Only lines that contain the word "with" are to be returned from the data below.
══════════════════════════════
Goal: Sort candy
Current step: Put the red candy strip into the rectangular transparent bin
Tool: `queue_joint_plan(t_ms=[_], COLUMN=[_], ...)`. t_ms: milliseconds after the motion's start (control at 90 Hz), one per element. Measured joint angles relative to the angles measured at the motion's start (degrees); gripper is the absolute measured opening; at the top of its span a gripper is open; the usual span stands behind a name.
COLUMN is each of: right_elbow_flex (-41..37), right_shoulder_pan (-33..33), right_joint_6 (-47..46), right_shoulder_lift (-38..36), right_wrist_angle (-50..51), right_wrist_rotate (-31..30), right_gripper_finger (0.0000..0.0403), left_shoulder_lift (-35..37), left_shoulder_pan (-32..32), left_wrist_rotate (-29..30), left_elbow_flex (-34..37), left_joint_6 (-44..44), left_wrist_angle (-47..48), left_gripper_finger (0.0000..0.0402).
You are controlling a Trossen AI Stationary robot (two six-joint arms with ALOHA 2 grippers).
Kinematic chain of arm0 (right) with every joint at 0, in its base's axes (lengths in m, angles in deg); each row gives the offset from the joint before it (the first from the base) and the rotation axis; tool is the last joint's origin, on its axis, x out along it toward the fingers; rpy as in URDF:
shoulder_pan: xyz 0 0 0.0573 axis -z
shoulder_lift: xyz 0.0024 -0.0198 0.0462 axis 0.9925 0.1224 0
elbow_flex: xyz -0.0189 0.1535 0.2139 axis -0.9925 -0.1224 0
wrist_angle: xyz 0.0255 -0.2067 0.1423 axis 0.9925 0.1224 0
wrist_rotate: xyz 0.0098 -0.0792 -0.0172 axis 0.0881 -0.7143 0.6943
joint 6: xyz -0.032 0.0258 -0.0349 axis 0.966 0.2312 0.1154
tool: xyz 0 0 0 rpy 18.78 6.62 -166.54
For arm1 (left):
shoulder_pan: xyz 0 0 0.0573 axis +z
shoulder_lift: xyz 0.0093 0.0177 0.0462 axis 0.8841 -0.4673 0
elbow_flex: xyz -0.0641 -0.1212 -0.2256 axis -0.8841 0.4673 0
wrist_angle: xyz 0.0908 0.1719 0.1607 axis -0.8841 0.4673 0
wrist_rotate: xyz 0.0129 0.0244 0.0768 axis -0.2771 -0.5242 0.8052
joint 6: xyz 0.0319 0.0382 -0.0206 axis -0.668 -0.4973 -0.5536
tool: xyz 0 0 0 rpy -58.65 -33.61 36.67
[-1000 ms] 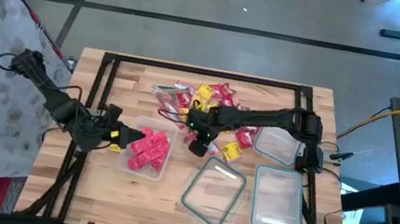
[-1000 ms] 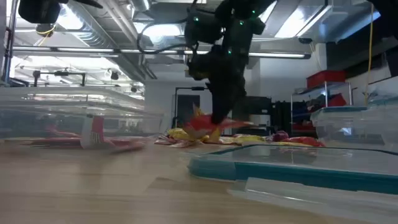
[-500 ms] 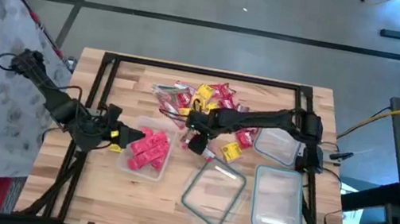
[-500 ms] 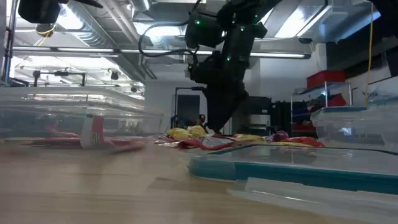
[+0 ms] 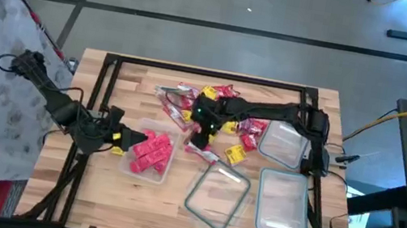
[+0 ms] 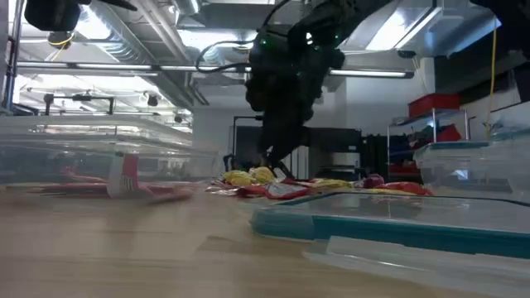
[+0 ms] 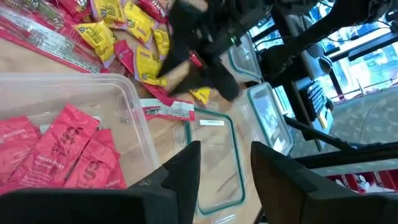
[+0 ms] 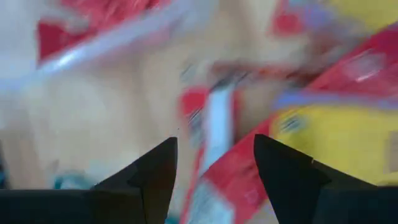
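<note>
Candy is lying heaped on the bench; right pincer, spread and empty, is hovering over it, while left pincer, spread, is waiting.

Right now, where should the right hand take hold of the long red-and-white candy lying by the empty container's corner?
Grip the long red-and-white candy mid-length, across its narrow width, coming from above: it lies flat on the table. The right hand, fingers open, hovers beside it.

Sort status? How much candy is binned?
Done: pink packets fill one container. In hand: nothing; right gripper hovers open over the loose pile. Left gripper waits open by the pink container. Left: red and yellow pieces; other containers look empty.
</note>
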Motion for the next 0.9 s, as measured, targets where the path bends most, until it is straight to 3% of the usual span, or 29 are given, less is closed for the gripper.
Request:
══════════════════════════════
### Result of this task
You are controlling a Trossen AI Stationary robot (two six-joint arms with ALOHA 2 grippers).
Kinematic chain of arm0 (right) with every joint at 0, in its base's axes (lengths in m, angles in deg); each row gives the offset from the joint before it (the first from the base) and the rotation axis; tool is the last joint's origin, on its axis, x out along it toward the fingers; rpy as in URDF:

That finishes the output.